Introduction :Ethylene Glycol (1, 2 – ethanediol), HOCH2CH2OH usually called glycol is the simplest Diol. Diethylene glycol and Triethylene glycol are Oligomers of Mono ethylene glycol.
Ethylene glycol was first prepared by Wurtz in 1859; treatment of 1,2 dibromoethane with silver acetate yielding ethylene glycol diacetate via saponification with potassium hydroxide and in 1860 from the hydration of ethylene oxide.
There to have been no commercial manufacture or application of ethylene glycol prior to World War-I when it was synthesized from ethylene dichloride .

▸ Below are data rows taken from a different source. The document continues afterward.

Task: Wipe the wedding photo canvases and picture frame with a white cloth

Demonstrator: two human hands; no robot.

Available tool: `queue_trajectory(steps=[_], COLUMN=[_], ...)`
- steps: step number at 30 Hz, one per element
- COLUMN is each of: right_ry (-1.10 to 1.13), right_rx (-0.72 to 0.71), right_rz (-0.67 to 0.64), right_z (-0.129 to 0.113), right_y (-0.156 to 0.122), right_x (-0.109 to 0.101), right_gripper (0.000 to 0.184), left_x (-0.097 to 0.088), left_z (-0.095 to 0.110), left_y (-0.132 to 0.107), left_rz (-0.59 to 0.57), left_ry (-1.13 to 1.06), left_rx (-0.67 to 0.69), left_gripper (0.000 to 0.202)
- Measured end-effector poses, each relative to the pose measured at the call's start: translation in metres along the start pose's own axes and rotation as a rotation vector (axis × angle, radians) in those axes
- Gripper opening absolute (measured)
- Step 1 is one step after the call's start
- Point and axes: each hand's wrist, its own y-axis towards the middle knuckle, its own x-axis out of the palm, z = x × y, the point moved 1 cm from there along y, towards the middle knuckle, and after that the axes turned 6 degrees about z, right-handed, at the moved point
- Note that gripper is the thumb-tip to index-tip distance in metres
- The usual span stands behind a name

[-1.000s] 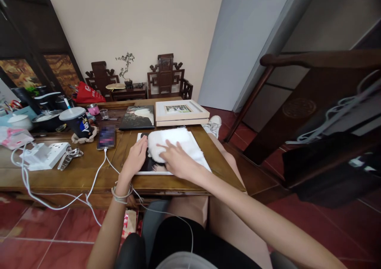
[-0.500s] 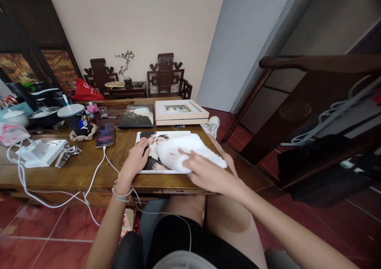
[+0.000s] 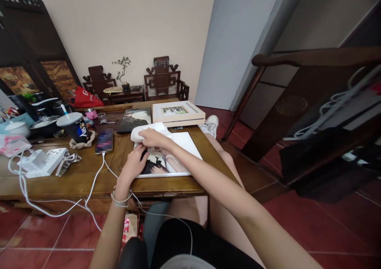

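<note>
A white photo album or panel [image 3: 190,148] with a picture of a couple on it lies flat near the table's front edge. My left hand [image 3: 135,164] rests on its left side, fingers stretched out over the picture. At the upper left corner, my right hand [image 3: 153,138] presses a fluffy white cloth [image 3: 158,127] down, with the fingers closed on it. The cloth and my right forearm cover part of the picture. The fingertips of both hands are close together.
Behind stand a dark photo panel [image 3: 135,119] and a pale wooden picture frame [image 3: 178,113]. To the left are a charging phone [image 3: 104,141], a lidded cup [image 3: 76,128], a power strip [image 3: 46,162] and loose white cables [image 3: 95,181]. A wooden chair [image 3: 285,98] stands at right.
My right hand has moved the cloth from the right half of the picture to its upper left corner, uncovering the right side. My left hand stays at the left side.
</note>
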Motion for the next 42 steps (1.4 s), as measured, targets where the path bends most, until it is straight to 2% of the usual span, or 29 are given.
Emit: queue_trajectory(steps=[4,7,12,16,23,27,30,32,35,42], right_ry=[-0.019,-0.043,-0.141,-0.19,-0.205,-0.179,-0.14,-0.121,-0.141,-0.205], right_rx=[0.007,0.038,0.154,0.2,0.178,0.11,0.017,-0.009,0.016,0.063], right_rz=[0.013,0.021,0.073,0.086,0.09,0.057,0.085,0.084,0.041,0.014], right_z=[0.013,0.042,0.097,0.116,0.102,0.076,0.057,0.051,0.059,0.093], right_y=[-0.011,-0.036,-0.082,-0.095,-0.099,-0.134,-0.163,-0.171,-0.154,-0.075], right_x=[0.002,-0.001,-0.01,-0.009,-0.009,-0.003,-0.001,-0.002,-0.005,-0.02], right_gripper=[0.021,0.017,0.024,0.019,0.021,0.025,0.026,0.025,0.023,0.024], left_x=[0.0,0.002,-0.001,-0.005,-0.003,-0.001,0.001,0.002,0.002,0.003], left_z=[0.0,0.001,0.006,0.008,0.003,0.0,-0.001,-0.001,-0.001,-0.004], left_y=[0.0,-0.002,-0.002,0.0,0.001,0.001,0.0,-0.001,-0.003,-0.003], left_rz=[0.018,0.02,0.014,0.011,-0.001,-0.008,-0.005,-0.013,-0.026,-0.033], left_ry=[-0.007,-0.004,-0.003,-0.009,-0.011,-0.007,-0.007,-0.001,0.014,0.001], left_rx=[0.003,-0.023,-0.052,-0.057,-0.045,-0.039,-0.037,-0.048,-0.073,-0.073], left_gripper=[0.038,0.038,0.037,0.037,0.041,0.041,0.042,0.043,0.047,0.046])
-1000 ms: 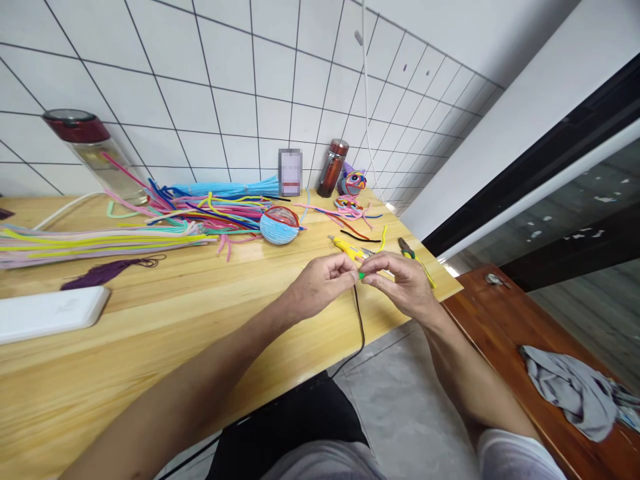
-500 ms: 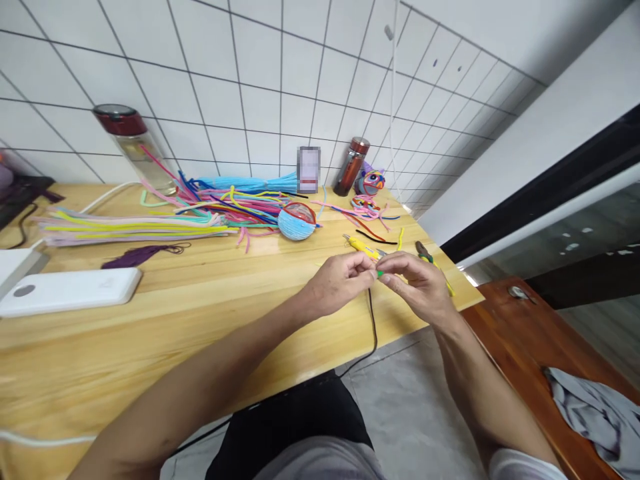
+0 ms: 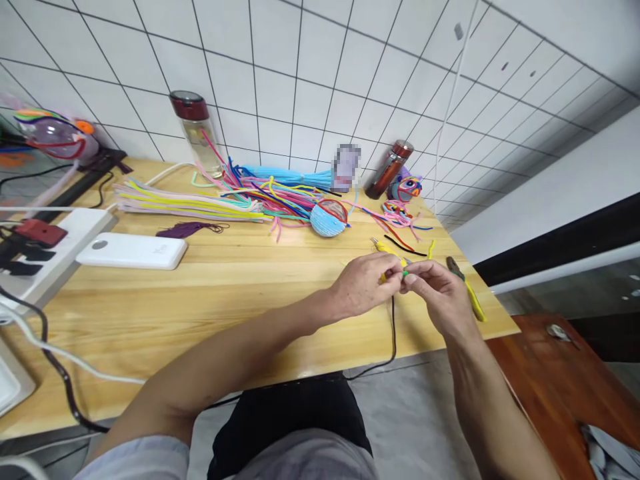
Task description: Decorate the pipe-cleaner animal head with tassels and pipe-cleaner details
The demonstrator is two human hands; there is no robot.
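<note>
My left hand (image 3: 365, 285) and my right hand (image 3: 436, 293) meet fingertip to fingertip above the right end of the wooden table (image 3: 210, 300). Both pinch a small green piece (image 3: 406, 272), and a black pipe cleaner (image 3: 393, 333) hangs from it over the table edge. Just behind the hands lies a yellow-handled tool (image 3: 387, 249). Yellow-handled pliers (image 3: 465, 287) lie to the right of my right hand. A blue woven ball (image 3: 327, 220) with a red rim rests further back.
A heap of coloured pipe cleaners (image 3: 225, 200) lies along the back by the tiled wall. A white power bank (image 3: 133, 251), a power strip (image 3: 45, 253) with cables, two bottles (image 3: 195, 130) (image 3: 389, 170) and a small colourful figure (image 3: 406, 188) stand around. A brown bench (image 3: 555, 380) is at right.
The view has swung left, showing more of the table's left end. My hands stay together, pinching the green piece with the black pipe cleaner hanging down.
</note>
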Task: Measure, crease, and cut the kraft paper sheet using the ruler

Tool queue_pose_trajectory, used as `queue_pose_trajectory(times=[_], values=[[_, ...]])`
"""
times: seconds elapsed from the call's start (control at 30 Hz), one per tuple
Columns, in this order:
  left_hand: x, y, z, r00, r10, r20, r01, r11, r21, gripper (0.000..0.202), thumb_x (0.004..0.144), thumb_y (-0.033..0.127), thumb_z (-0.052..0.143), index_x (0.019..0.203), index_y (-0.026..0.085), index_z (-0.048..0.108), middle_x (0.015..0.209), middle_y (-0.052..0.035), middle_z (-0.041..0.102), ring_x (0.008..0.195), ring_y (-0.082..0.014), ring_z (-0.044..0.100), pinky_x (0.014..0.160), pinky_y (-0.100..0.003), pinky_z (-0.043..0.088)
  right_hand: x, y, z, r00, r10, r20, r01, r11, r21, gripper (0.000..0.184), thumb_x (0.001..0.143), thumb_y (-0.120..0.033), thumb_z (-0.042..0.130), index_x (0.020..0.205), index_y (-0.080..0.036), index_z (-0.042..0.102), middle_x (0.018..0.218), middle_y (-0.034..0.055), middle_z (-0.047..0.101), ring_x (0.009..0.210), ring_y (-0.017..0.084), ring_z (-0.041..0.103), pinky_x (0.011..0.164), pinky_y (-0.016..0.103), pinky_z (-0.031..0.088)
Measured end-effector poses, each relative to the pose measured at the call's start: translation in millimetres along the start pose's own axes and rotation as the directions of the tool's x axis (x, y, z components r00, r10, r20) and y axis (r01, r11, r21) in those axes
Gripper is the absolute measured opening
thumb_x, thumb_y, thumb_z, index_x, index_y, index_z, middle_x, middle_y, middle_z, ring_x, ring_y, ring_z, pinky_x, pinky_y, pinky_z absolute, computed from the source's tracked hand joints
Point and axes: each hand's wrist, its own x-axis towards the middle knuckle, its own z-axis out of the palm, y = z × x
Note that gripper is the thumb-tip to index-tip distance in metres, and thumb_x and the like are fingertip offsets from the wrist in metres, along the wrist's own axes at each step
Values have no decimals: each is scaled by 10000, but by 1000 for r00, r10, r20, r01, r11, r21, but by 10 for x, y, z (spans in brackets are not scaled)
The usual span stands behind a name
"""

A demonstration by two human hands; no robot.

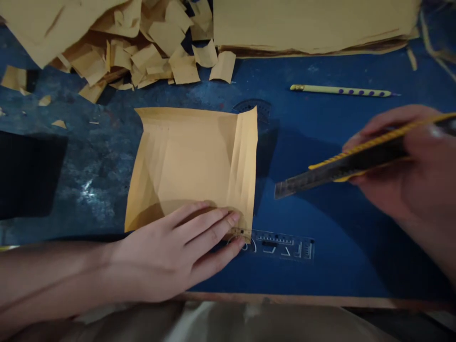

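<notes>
A square sheet of tan paper [188, 161] with creased, turned-up edges lies on the blue work surface [320, 266]. My left hand [171, 251] rests flat on its near right corner, fingers stretched out, fingertips touching a clear plastic ruler [281, 244] that runs along the sheet's near edge. My right hand [402, 166] is closed around a yellow and black utility knife [342, 164]. Its extended blade points left and hovers over the blue surface, right of the sheet and apart from it.
A heap of tan paper scraps [142, 52] lies at the back left, and a stack of large tan sheets [313, 23] at the back right. A yellow dotted pencil [342, 90] lies beyond the knife. A dark object [28, 175] sits at the left edge.
</notes>
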Motion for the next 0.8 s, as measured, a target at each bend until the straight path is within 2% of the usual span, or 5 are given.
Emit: queue_pose_trajectory(times=[0.1,0.37,0.57,0.7,0.8], values=[[1,20,-8,1000,4,2,-4,1000,-5,453,1000,149,440,1435,132,567,1440,-172,616,1353,-329,561,1148,-520,468,154,-13,30,985,165,-46,-154,970,187,284,773,-470,824,773,-248,645,613,-30,504,404,91,459,337,264,361],[2,53,-38,998,41,38,-41,999,-11,432,998,199,490,1412,115,580,1384,-169,643,1343,-370,557,1139,-578,459,231,40,65,980,177,-92,-162,975,153,350,748,-386,863,862,-242,565,569,-83,534,370,92,475,325,227,329],[5,37,-15,998,52,-19,-53,996,-76,409,976,118,525,1376,160,598,1341,-108,675,1328,-301,573,1193,-554,414,183,-79,117,977,211,7,-201,939,-280,402,884,-244,760,1242,-186,587,490,-82,580,328,80,454,414,248,284],[-14,6,39,997,40,-73,-47,993,-106,423,985,64,468,1383,156,580,1383,-125,649,1307,-234,597,1224,-506,390,173,-72,127,990,130,55,-95,901,-423,363,926,-387,718,1191,-153,632,497,-50,583,365,86,451,449,282,296],[-11,-10,54,997,39,-63,-45,993,-107,457,978,74,455,1415,164,552,1442,-128,610,1322,-237,585,1212,-494,403,214,-7,92,1000,4,-18,-13,842,-539,438,870,-420,777,1201,-174,630,563,-39,624,462,138,530,514,303,367]])
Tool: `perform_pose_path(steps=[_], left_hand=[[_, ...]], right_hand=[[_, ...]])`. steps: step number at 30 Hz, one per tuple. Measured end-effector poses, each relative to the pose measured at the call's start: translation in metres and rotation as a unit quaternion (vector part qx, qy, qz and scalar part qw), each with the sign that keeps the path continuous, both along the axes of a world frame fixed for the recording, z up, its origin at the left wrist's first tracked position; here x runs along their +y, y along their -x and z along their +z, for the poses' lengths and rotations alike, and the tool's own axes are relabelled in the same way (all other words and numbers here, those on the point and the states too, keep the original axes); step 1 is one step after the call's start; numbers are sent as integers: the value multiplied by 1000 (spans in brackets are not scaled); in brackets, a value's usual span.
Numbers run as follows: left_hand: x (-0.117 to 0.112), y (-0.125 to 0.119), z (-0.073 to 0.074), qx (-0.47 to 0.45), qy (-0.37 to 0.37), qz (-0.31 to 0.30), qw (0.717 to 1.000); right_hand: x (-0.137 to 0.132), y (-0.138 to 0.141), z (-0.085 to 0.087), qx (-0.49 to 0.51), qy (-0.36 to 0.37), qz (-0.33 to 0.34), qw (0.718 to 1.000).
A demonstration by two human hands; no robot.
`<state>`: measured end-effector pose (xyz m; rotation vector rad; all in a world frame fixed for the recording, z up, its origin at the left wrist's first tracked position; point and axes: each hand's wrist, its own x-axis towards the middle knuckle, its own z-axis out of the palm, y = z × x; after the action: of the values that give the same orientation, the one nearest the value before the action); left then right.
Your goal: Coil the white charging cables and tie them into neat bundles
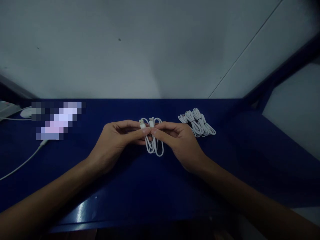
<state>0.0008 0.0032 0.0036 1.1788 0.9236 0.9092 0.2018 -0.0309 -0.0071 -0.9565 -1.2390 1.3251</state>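
A coiled white USB cable [158, 150] is held between both hands above the blue table, its loops hanging below my thumbs. Two plugs stick up at the top of the coil, one of them a USB plug [142, 124] with a metal end. My left hand [113, 140] pinches the coil from the left, thumb in front and fingers behind. From the other side, my right hand [183, 141] grips it with thumb and forefinger. The two thumb tips nearly meet at the middle of the coil, so whatever lies under them is hidden.
Several bundled white cables [197, 123], bound with dark ties, lie behind my right hand. On the left lies a blurred-out lit device [60, 120] with a white cord [25, 162]. The blue table [140, 193] meets a grey wall [140, 60] at the back.
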Motion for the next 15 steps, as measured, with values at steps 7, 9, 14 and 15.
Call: perform_pose_path(steps=[7, 9, 14, 15], left_hand=[[-2, 0, 1, 7, 3, -15, 1000], [-3, 0, 1, 4, 0, -30, 1000], [-3, -1, 3, -7, -14, -68, 998], [-3, -1, 3, -8, -17, -75, 997]], right_hand=[[2, -2, -2, 8, 26, -16, 999], [2, -2, -2, 11, 31, -27, 999], [2, -2, -2, 18, 37, -55, 998], [2, -2, -1, 16, 36, -57, 998]])
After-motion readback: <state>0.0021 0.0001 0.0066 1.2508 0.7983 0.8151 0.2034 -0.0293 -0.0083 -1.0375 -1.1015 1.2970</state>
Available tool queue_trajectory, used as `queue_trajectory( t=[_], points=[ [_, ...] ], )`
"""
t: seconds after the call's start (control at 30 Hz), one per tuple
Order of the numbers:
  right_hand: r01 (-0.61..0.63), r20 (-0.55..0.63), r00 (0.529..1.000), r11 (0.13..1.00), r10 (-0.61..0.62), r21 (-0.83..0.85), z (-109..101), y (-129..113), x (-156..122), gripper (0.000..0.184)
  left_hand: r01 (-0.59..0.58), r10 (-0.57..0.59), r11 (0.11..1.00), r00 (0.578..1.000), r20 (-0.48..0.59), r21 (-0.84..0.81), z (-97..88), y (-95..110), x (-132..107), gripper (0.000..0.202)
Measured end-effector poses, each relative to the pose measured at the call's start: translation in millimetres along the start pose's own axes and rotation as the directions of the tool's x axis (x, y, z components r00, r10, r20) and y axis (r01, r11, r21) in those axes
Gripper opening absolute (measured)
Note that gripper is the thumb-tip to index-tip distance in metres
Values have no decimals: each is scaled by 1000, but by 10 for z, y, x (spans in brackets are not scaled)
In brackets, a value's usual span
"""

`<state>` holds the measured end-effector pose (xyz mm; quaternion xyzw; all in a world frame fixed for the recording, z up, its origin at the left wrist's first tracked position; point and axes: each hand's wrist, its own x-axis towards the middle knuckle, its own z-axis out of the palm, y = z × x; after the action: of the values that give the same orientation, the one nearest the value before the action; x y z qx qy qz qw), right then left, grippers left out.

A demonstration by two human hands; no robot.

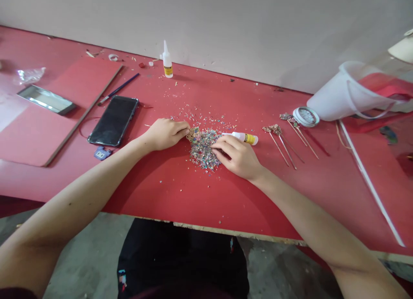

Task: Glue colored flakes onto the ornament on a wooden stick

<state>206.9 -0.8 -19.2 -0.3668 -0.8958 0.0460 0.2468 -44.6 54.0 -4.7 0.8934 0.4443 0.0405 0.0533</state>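
Phone (113,121), then 1 bottle (167,64) upright near the bench's (200,195) back edge; left hand (165,134), fingers pinching a gold ornament (194,136) beside a glittering chip pile (202,156) midway to the front edge; right hand (239,158), fingers bent over the pile, grasp impossible to tell; hairpins (276,129).

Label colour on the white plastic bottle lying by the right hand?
Yellow label with dark marking; head view.

On the left of your counter (193,204) lie a dark phone (113,120), a shallow box (48,100) and, closer to the far edge, clear plastic (30,75); a white bucket (332,94) is near this edge at right.
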Motion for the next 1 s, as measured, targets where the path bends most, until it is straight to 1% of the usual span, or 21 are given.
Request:
queue_trajectory(
  t=[0.1, 0.17, 0.23, 0.3, 0.37, 0.4, 0.5, 0.57, 0.63, 0.7, 0.77, 0.8, 0.93, 1.0],
  points=[
    [-80, -55, 995, 997, 79, -18, 3, 14, 1, 15, 3, -3, 1000, 1000, -7, 3, 1, 3, 0, 33],
    [-98, -57, 994, 995, 97, -30, 5, 18, 5, 16, 8, -8, 1000, 1000, -8, 1, 2, 5, 0, 33],
    [-77, -32, 997, 997, 76, -24, 5, 15, 9, 16, 7, -7, 1000, 1000, -7, 1, 3, 6, 1, 33],
    [-23, -5, 1000, 1000, 23, 11, 0, 11, 10, 15, 7, -7, 1000, 1000, -5, 7, 5, 4, 2, 34],
    [0, -1, 1000, 999, 0, 37, -5, 10, 9, 14, 7, -7, 1000, 1000, -2, 14, 8, 0, 3, 35],
    [-13, -12, 1000, 999, 14, 35, -6, 12, 9, 14, 6, -6, 1000, 1000, 0, 16, 10, -2, 4, 35],
    [-109, -51, 993, 994, 108, -7, 3, 24, 16, 15, 0, 0, 1000, 1000, 4, 14, 12, -4, 9, 35],
    [-144, -50, 989, 989, 142, -33, 13, 28, 27, 16, 4, -4, 1000, 1000, 10, 14, 10, -1, 13, 35],
    [-113, -19, 993, 993, 113, -46, 18, 25, 36, 17, 17, -18, 1000, 1000, 17, 21, 7, 2, 17, 36],
    [-31, 20, 999, 999, 32, -20, 15, 18, 40, 17, 25, -25, 999, 999, 21, 29, 7, 2, 19, 36],
    [25, 27, 999, 1000, -25, 17, 10, 14, 39, 16, 19, -19, 999, 1000, 20, 28, 10, -1, 18, 37],
    [20, 15, 1000, 1000, -21, 24, 9, 15, 37, 16, 17, -17, 1000, 1000, 18, 27, 12, -4, 17, 37],
    [-127, -67, 990, 991, 124, -34, 20, 36, 26, 18, 16, -16, 1000, 1000, 11, 15, 8, -7, 10, 35],
    [-165, -80, 984, 985, 160, -59, 27, 42, 20, 18, 17, -17, 1000, 1000, 9, 10, -1, 0, 6, 34]
  ],
)
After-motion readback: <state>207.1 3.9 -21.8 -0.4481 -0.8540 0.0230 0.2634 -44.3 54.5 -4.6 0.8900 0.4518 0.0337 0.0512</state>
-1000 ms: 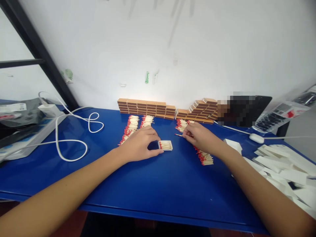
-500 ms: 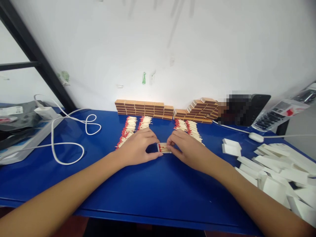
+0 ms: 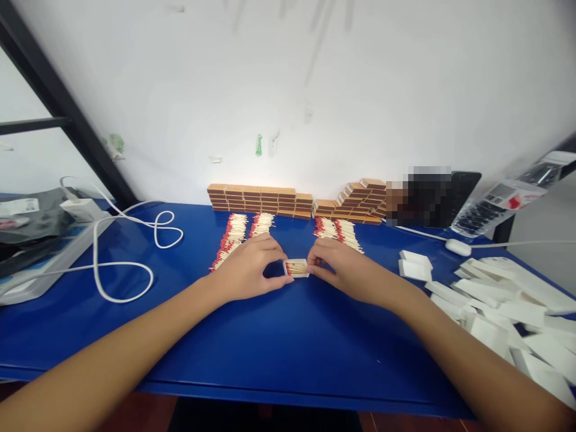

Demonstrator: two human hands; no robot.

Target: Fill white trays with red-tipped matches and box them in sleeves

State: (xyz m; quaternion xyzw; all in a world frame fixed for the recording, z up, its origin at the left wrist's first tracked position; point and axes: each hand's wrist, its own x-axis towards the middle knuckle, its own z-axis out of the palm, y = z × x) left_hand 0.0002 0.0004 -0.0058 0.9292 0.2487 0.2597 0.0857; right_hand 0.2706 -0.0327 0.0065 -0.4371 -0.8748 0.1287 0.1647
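Observation:
A small white matchbox tray (image 3: 296, 275) lies on the blue table between my hands, with red-headed matches (image 3: 296, 267) inside, heads mostly to the left. My left hand (image 3: 252, 267) grips its left end between thumb and fingers. At the right end, the thumb and fingers of my right hand (image 3: 344, 267) are drawn together against the tray's edge. Behind my left hand lie two rows of loose matches (image 3: 236, 228). Two more rows of matches (image 3: 324, 227) lie behind my right hand, which partly covers them.
Brown matchboxes (image 3: 261, 200) are stacked along the wall, with a second stepped stack (image 3: 355, 201) to their right. White empty trays (image 3: 504, 300) heap at the right. A plastic bottle (image 3: 499, 201), a phone (image 3: 463, 198) and white cables (image 3: 123, 264) edge the blue table (image 3: 270, 354).
My right fingers have drawn back from over the matches to the tray's right end, uncovering them. My left hand keeps its hold. The view has shifted slightly.

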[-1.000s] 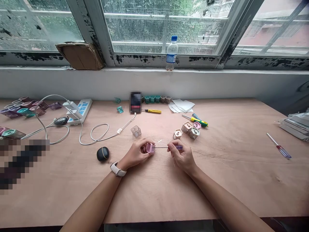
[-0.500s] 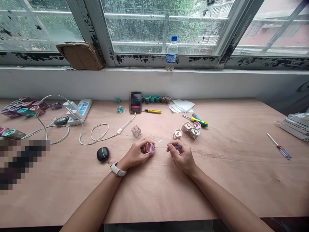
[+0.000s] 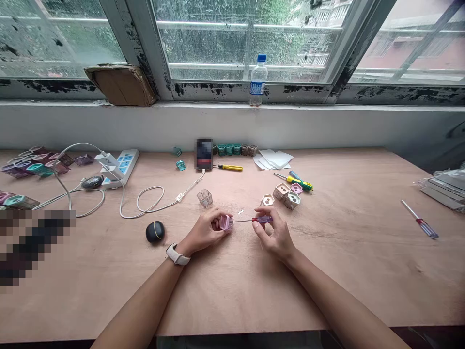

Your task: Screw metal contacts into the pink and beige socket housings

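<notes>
My left hand [image 3: 210,227], with a pale watch band at the wrist, is closed around a small pink plastic piece [image 3: 225,222] just above the table. Between the thumb and fingers of my right hand [image 3: 274,233] is a screwdriver [image 3: 264,219] with a clear purple and red handle. Its thin shaft points left and the tip meets the right side of the pink piece; the exact contact is too small to make out. A small white strip [image 3: 240,212] lies just beyond the shaft. Behind my right hand stand several pentagonal plastic pieces [image 3: 281,191], cream and pink.
A clear cage-like piece [image 3: 205,198] and a black rounded case [image 3: 155,232] lie near my left hand. Farther back are a phone [image 3: 204,155] on a white cable, a yellow-handled screwdriver [image 3: 232,167], and papers [image 3: 273,159]. Another screwdriver [image 3: 420,220] lies far right.
My right hand's fingers have shifted on the screwdriver handle, opening out so that more of the handle and its red collar shows. My left hand and the pink piece stay nearly still.
</notes>
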Demonstrator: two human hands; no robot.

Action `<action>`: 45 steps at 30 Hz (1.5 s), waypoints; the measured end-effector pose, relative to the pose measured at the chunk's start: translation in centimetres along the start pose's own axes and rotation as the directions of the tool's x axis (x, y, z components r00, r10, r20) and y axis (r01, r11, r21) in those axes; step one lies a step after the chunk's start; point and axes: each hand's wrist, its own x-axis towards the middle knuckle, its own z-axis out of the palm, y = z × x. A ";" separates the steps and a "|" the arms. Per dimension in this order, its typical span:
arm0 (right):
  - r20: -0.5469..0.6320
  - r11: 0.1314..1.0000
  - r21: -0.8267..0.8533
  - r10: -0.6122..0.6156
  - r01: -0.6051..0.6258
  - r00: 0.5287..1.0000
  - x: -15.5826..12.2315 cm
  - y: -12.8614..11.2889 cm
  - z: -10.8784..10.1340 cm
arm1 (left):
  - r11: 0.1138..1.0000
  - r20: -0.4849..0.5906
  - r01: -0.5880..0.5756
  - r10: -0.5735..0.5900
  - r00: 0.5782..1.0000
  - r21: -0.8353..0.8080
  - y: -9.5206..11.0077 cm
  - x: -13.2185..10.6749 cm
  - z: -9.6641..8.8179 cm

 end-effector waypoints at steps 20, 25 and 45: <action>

In Germany and used as substituted for glycerol in the explosives industry and was first used industrially in place of glycerol during World War I as an intermediate for explosives (ethylene glycol dinitrate) but has since developed into a major industrial product.
The use of ethylene glycol as an antifreeze for water in automobile cooling systems was patented in the United States in 1917, but this commercial application did not start until the late 1920s.
The first inhibited glycol antifreeze was put on the market in 1930 by National Carbon Co. (Now Union Carbide Corp.) under the brand name “prestone”.
Carbide continued to be essentially the sole supplier until the late 1930s. In 1940 DuPont started up an ethylene glycol plant in Belle, West Virginia based on its new formaldehyde methanol process.
In 1937 Carbide started up the first plant based on Lefort’s process for vapor phase oxidation of ethylene oxide.
The worldwide capacity for production of Ethylene Glycol via hydrolysis of ethylene oxide is estimated to be 7×106 ton/annum [1, 2].